• [Goal of the exercise] Scan the material below for lines with the word "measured" and report how many there are, with nothing added.

• [Provided material]

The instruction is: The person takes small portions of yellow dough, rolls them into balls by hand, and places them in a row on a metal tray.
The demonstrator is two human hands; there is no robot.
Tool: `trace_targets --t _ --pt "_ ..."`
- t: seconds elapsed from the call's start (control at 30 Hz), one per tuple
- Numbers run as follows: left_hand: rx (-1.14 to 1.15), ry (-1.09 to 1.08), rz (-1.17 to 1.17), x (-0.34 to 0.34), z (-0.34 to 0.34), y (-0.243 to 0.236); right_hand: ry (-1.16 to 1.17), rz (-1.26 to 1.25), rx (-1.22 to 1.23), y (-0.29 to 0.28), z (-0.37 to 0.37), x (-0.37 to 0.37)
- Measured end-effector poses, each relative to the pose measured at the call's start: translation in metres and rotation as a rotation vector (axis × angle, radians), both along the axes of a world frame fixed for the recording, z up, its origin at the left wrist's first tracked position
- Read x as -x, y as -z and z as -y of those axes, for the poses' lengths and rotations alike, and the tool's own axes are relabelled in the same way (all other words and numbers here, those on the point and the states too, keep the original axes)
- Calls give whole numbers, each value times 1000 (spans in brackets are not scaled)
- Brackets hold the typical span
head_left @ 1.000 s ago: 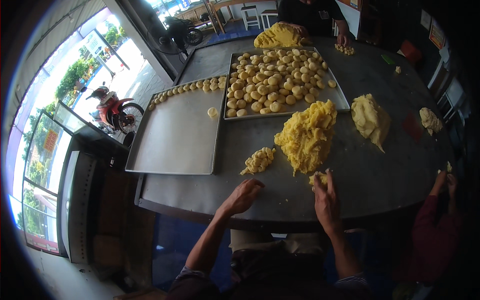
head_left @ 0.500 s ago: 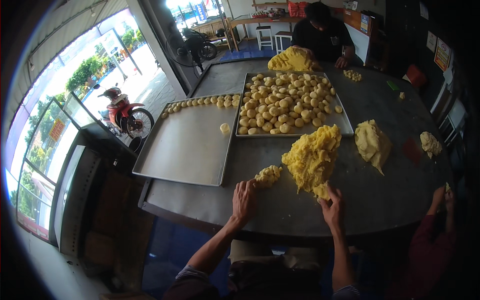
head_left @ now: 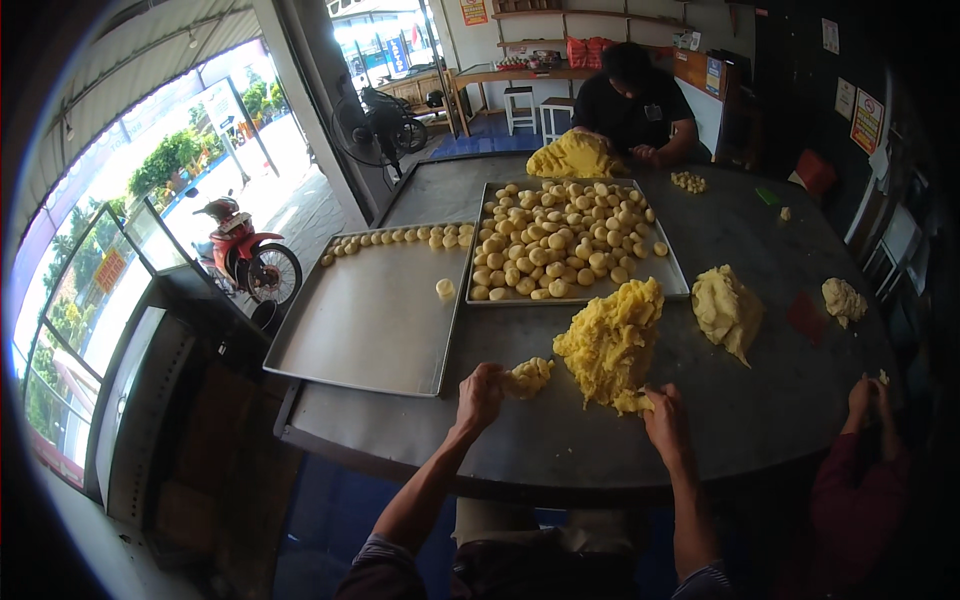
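My left hand point(head_left: 481, 396) is closed, its fingertips at the left end of a small pile of pale dough pieces point(head_left: 530, 378), pinching a piece of dough. A craggy yellow mound of soft filling point(head_left: 612, 340) stands on the table to the right of that pile. At the mound's lower right edge, my right hand point(head_left: 666, 416) pinches a lump of yellow filling point(head_left: 634, 402) that still touches the mound. Beyond lies a metal tray heaped with round dough balls point(head_left: 560, 240). Left of it, another tray point(head_left: 365, 320) has a row of balls along its far edge and one lone ball point(head_left: 445, 289).
A smooth pale dough mound point(head_left: 726, 308) and a smaller dough lump point(head_left: 844, 302) lie to the right on the dark table point(head_left: 520, 440). Across the table a person point(head_left: 645, 105) sits by a yellow mound point(head_left: 573, 156). Another person's hands point(head_left: 870, 402) show at the right edge.
My left hand has gone from lying flatter beside the small dough pile to fingers curled on it. My right hand keeps pinching at the yellow mound. The whole view has tilted up slightly.
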State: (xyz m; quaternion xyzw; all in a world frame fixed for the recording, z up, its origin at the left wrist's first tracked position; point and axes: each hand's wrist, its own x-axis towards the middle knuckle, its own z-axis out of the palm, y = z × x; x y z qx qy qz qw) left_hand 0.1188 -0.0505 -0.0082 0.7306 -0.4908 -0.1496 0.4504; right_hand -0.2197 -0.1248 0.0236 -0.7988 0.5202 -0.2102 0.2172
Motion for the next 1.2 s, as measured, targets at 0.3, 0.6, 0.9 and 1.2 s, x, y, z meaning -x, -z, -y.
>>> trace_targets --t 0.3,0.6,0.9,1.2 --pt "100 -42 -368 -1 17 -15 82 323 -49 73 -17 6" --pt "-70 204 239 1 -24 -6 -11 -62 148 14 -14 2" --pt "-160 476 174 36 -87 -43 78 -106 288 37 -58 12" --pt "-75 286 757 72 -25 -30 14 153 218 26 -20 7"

• [Solution to the exercise] 2